Now, Emily Doe, whose real name is Chanel Miller, has come forward, sharing her name and her story and revisiting the trauma that Woman seeking sex tonight Brock the attack. In Miller's memoir "Know My Name," released on Tuesday, she reveals her journey as she coped with the assault, waded through the court system and began to heal. In JanuaryMiller was 22, in her first post-college job, and living at home with her parents near Stanford's campus. Her sister invited her to a Stanford fraternity party, where she said she enjoyed herself and drank.

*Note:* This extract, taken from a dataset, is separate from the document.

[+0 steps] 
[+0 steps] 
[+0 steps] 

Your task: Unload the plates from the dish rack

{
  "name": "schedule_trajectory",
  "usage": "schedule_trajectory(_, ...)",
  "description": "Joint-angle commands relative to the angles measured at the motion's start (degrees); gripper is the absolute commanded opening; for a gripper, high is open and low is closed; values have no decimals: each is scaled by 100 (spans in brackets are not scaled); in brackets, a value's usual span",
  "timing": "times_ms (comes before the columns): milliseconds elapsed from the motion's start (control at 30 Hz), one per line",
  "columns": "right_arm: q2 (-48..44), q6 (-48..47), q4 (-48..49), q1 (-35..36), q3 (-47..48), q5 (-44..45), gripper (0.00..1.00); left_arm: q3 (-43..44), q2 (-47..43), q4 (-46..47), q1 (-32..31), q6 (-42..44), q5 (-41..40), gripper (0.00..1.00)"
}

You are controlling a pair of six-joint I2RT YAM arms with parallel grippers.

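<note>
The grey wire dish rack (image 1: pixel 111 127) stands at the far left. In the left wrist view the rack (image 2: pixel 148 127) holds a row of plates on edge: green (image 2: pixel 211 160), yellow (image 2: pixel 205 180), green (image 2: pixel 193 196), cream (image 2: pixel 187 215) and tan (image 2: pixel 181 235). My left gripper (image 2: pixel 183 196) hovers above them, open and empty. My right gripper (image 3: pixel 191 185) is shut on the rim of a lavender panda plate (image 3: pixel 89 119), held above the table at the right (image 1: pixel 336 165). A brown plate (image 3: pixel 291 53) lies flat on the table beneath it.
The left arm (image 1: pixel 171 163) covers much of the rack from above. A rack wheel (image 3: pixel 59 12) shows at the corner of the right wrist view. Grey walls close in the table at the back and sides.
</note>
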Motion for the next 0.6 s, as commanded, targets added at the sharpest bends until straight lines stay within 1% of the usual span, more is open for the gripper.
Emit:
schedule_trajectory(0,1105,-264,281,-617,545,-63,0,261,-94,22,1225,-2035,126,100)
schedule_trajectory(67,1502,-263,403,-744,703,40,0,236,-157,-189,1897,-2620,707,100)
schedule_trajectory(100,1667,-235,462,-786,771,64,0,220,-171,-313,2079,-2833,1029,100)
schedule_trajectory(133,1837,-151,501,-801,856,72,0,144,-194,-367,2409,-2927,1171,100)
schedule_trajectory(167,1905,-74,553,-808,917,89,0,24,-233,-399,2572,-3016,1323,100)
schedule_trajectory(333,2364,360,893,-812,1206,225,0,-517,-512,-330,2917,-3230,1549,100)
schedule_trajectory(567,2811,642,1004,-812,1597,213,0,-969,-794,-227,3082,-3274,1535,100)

The last thing she remembered was taking a sip of lukewarm beer and handing it to her sister, she said. The assault was stopped by two men who noticed that Miller, partially naked and lying by a dumpster, wasn't moving. Turner, a year-old Stanford swimmer, fled, but the witnesses tackled him and held him until police arrived, authorities said.
There, she was given pamphlets on assault recovery, photographed naked to record each bruise, interviewed by a detective about every detail of her night and underwent a rape kit exam. While the experience was traumatic, she recalled that the nurses were professional and motherly, without a hint of pity in their voices. Her worried sister picked her up and they returned home. Miller, so confused by this "alternate reality," in which she didn't know exactly what happened, didn't tell her parents or boyfriend -- and instead return to work and daily life, she wrote.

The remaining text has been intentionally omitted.